Dhillon ran a simulated cybersecurity company — CipherForge Labs — with 11 specialized agents across five departments. Control arm: expert-crafted prompts up to 200 lines per agent, no institutional memory, each run independent. Treatment arm: three-line prompts with memory enabled, sequential runs where knowledge accumulates. The memory-disabled arm produced the same average quality on each run because agents couldn't learn from outcomes. The memory-enabled arm had a different problem: it grew an echo chamber, reinforcing techniques that worked without knowing why.
The fix was a red team. Dhillon ran a separate Claude Opus 4.6 agent blind against each challenge the SAGE team built, documented the steps to solve it, and fed those failure reports back into institutional memory. After nine runs, he then ran 10 consecutive difficulty-3.0 challenges — the hardest tier — with red team feedback enabled.
The first run after seeding, the designer agent switched from AES-CBC to AES-GCM for cryptographic challenges. It had learned not just what to use but why. By the final runs, the treatment arm achieved near-perfect calibration on what the red team found easy to break versus what held. The Spearman correlation between predicted and actual difficulty was 0.716 (p=0.020) for the memory-enabled treatment arm, compared to 0.040 (p=0.901) for the control — a statistically significant shift in an agent's ability to anticipate failure modes based on accumulated experience, Dhillon reported.
The distinction from Karpathy's loop is important. Autoresearch optimizes a fixed objective — validation loss, training speed. SAGE agents with red team feedback were learning a distribution of failure, updating their priors across runs, and improving without a human in the loop. "An entire CTF challenge company running on three-line prompts," as Dhillon titled one section.

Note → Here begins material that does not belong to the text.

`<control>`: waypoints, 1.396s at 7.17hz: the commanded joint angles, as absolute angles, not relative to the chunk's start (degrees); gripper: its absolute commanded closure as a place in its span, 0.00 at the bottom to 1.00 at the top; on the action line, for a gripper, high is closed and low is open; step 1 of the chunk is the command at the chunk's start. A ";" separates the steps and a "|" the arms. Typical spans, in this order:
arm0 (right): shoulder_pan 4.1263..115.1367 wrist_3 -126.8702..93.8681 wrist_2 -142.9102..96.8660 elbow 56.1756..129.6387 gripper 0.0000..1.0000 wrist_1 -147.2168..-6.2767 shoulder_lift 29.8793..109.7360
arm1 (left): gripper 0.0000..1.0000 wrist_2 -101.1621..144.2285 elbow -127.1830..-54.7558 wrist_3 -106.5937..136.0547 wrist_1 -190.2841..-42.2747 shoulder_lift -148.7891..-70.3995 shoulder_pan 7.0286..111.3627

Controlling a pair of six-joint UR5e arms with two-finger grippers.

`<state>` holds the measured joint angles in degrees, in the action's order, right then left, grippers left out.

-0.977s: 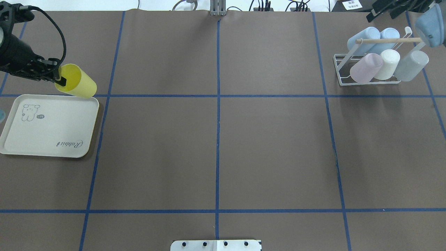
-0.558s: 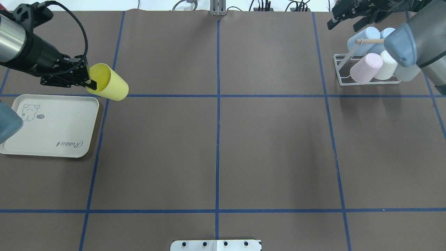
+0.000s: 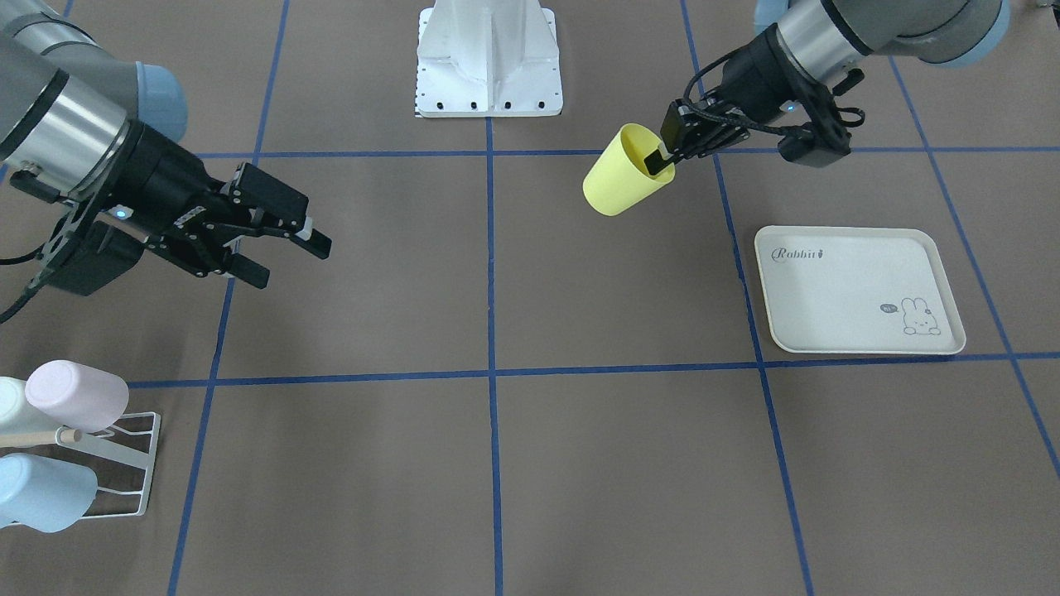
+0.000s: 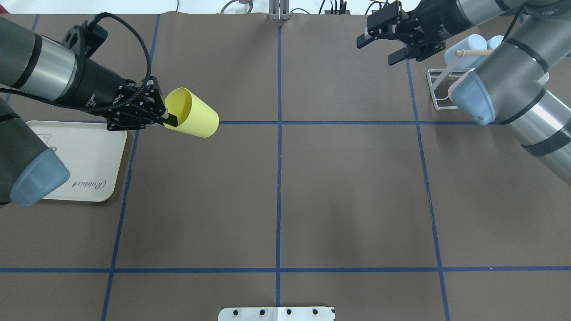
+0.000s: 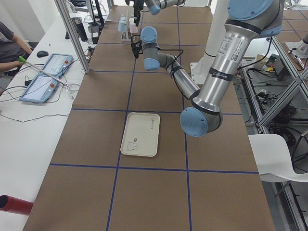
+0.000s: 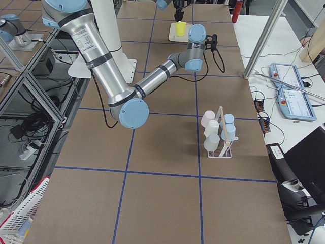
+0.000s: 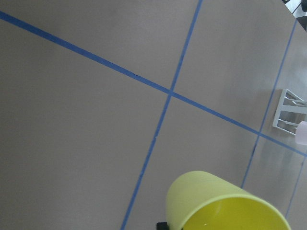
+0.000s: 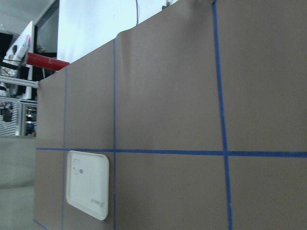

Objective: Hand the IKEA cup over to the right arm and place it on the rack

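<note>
Brown table [image 4: 276, 200] gridded in blue tape. Left of centre and above it, yellow IKEA cup [image 4: 196, 117], tilted on its side, pinched at the rim by left gripper [image 4: 171, 119] with one finger inside the mouth. Carried inward over the last second, from above the far corner of the cream tray [image 4: 89, 151] to just past it. Right gripper [image 4: 379, 49] swung in from beside the rack [image 4: 432, 89], jaws spread wide, holding nothing, well apart from the IKEA cup. Handover probably next; rack placement not yet begun.

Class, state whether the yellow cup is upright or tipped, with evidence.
Tipped: the left gripper holds the yellow cup sideways by its rim, mouth facing the gripper.
</note>
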<state>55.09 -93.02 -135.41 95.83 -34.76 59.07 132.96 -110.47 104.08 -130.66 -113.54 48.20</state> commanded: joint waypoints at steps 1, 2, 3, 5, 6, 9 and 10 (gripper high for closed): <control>50.55 -108.05 -128.87 95.36 0.02 -17.03 59.59 | 1.00 129.99 -108.73 112.11 -142.50 -114.08 46.23; 50.10 -112.19 -128.41 95.36 0.02 -11.92 59.59 | 1.00 129.90 -107.15 116.50 -149.78 -114.00 46.06; 49.58 -115.63 -126.58 95.27 0.02 -6.99 59.59 | 1.00 129.64 -105.05 121.07 -157.16 -114.08 45.97; 46.08 -122.14 -119.40 95.27 0.02 2.59 59.59 | 1.00 123.43 -103.89 127.32 -166.26 -114.08 43.43; 45.62 -122.43 -118.66 95.27 0.02 3.42 59.68 | 1.00 122.88 -103.89 131.18 -169.68 -114.17 43.16; 43.96 -122.34 -116.21 95.27 0.02 7.80 59.59 | 1.00 118.66 -103.45 142.44 -179.53 -114.17 42.11; 42.90 -122.00 -115.23 95.36 0.02 9.04 59.42 | 1.00 117.17 -103.45 146.39 -182.61 -114.26 41.32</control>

The broader displacement question has been analyzed by Sahaj Garg, cofounder and CTO of AI toolmaker Wispr. In a March 2026 essay, Garg described his own practice: output that he estimates at four weeks of engineering work now takes roughly 45 minutes with a well-directed prompt in an AI coding tool. His primary intellectual partners, for reasoning and strategic thinking, are AI systems. He described his own intelligence as "a commodity on tap," with residual skills being "taste, direction, synthesis — not raw cognitive horsepower." The autoresearch pattern, Garg argues, is the engineering-research version of the same shift.
Karpathy released the autoresearch code on GitHub; it has since accumulated nearly 37,000 stars. The obvious question — whether this scales to frontier-scale training codebases, where the search space is orders of magnitude larger — remains open. Karpathy acknowledged the complexity gap: "Doing it is just engineering, and it's going to work." Whether it works in 17 hours or 17 weeks at actual production scale is the experiment nobody has run yet.
What the two demonstrations taken together suggest is that the loop is closed on both ends. Autoresearch shows you can find better techniques without human hypothesizing. SAGE-with-red-team shows that with the right memory architecture and feedback signal, agents don't just find better techniques — they build on what they found. The researcher who goes to sleep is no longer the bottleneck.